* Problem *
Where the string "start" occurs in a line of the data below, that line should be copied.
━━━ Stored data
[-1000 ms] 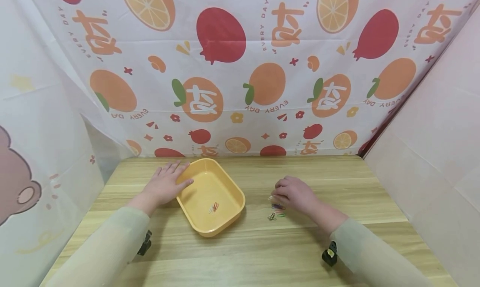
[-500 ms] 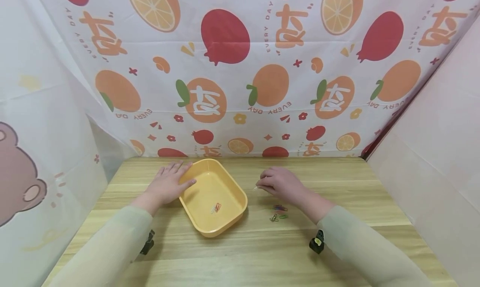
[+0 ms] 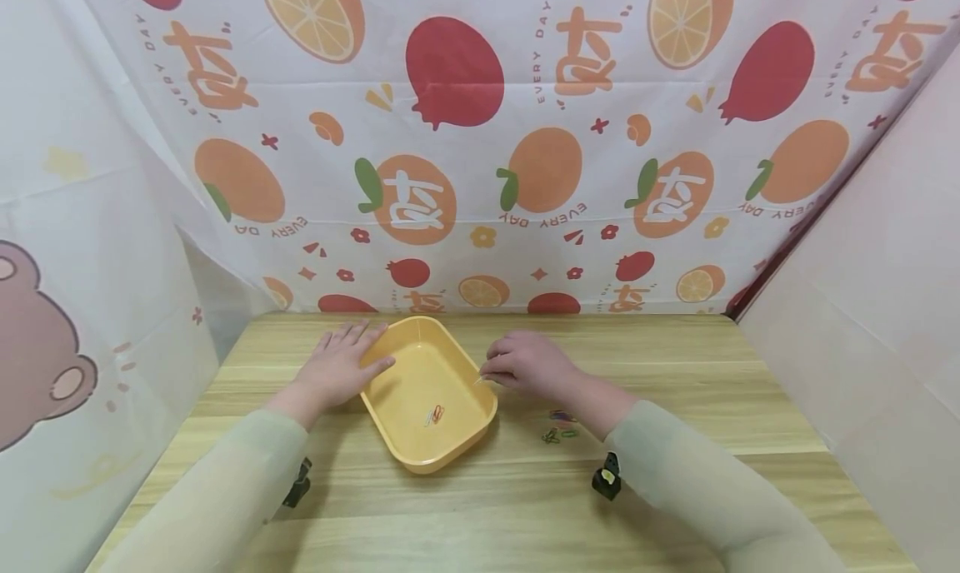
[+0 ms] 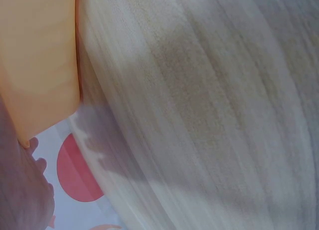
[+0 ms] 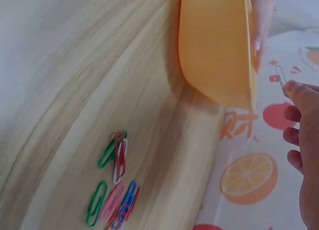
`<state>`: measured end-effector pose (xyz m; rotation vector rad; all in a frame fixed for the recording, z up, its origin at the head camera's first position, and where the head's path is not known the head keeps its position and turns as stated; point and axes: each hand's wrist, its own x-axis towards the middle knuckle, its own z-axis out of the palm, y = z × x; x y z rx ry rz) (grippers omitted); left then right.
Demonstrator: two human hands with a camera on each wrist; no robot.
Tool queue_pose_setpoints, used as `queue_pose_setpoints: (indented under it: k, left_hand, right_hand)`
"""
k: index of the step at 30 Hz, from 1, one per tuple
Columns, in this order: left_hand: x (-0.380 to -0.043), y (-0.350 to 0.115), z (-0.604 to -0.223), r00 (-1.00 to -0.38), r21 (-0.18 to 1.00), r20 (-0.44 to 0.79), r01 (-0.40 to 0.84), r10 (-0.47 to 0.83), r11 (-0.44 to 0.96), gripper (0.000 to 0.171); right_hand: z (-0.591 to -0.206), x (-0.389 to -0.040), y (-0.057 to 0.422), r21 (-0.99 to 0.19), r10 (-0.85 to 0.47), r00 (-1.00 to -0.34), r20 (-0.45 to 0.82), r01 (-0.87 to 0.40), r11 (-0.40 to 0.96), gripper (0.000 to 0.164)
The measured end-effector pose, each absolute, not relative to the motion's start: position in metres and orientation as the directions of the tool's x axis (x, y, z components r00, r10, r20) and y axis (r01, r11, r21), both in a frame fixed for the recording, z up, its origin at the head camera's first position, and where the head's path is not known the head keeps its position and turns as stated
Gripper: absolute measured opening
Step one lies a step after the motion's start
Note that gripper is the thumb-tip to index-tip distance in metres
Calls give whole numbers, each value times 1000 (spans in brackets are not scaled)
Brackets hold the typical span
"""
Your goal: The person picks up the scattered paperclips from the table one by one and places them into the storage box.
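My right hand (image 3: 532,363) pinches a pale paperclip (image 5: 280,76) between thumb and fingertips, held just above the right rim of a yellow plastic bin (image 3: 412,377). On the bin's left rim rests my left hand (image 3: 337,365), its fingers spread and fairly straight. A red paperclip (image 3: 438,413) and a whitish paperclip (image 3: 429,416) lie on the bin's floor. Several loose paperclips, among them a green paperclip (image 5: 96,204) and a pink paperclip (image 5: 111,202), lie in two small groups on the table to the right of the bin.
The wooden table (image 3: 480,515) ends at the back against a fruit-printed cloth (image 3: 480,156). Pale cloth walls (image 3: 862,265) stand on both sides. A black wrist device (image 3: 607,477) hangs below the right sleeve, and another below the left sleeve.
My right hand has lifted away from the loose paperclips with one pale clip and moved left to the bin's edge. The left hand has stayed on the rim.
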<state>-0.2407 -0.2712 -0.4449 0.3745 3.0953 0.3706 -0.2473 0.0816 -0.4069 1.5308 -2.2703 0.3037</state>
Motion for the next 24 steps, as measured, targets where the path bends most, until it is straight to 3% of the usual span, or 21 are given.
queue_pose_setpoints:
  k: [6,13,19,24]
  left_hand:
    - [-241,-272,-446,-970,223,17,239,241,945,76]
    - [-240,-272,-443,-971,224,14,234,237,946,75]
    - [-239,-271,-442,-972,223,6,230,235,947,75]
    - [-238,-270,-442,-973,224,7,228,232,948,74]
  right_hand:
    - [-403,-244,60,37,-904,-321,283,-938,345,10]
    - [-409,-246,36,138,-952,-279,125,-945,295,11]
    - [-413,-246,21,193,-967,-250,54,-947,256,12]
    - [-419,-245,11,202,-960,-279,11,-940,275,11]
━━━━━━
* Task result *
The measured end-effector pose, each absolute, not relative to the motion's start: position in metres and orientation as the directions of the tool's x axis (x, y, z components r00, r10, r20) and y axis (r01, r11, r21), both in a frame fixed for the recording, z up, its origin at the head camera's first position, and where the head's path is not known the head keeps its position and turns as stated
Step one lies a step after the motion's start

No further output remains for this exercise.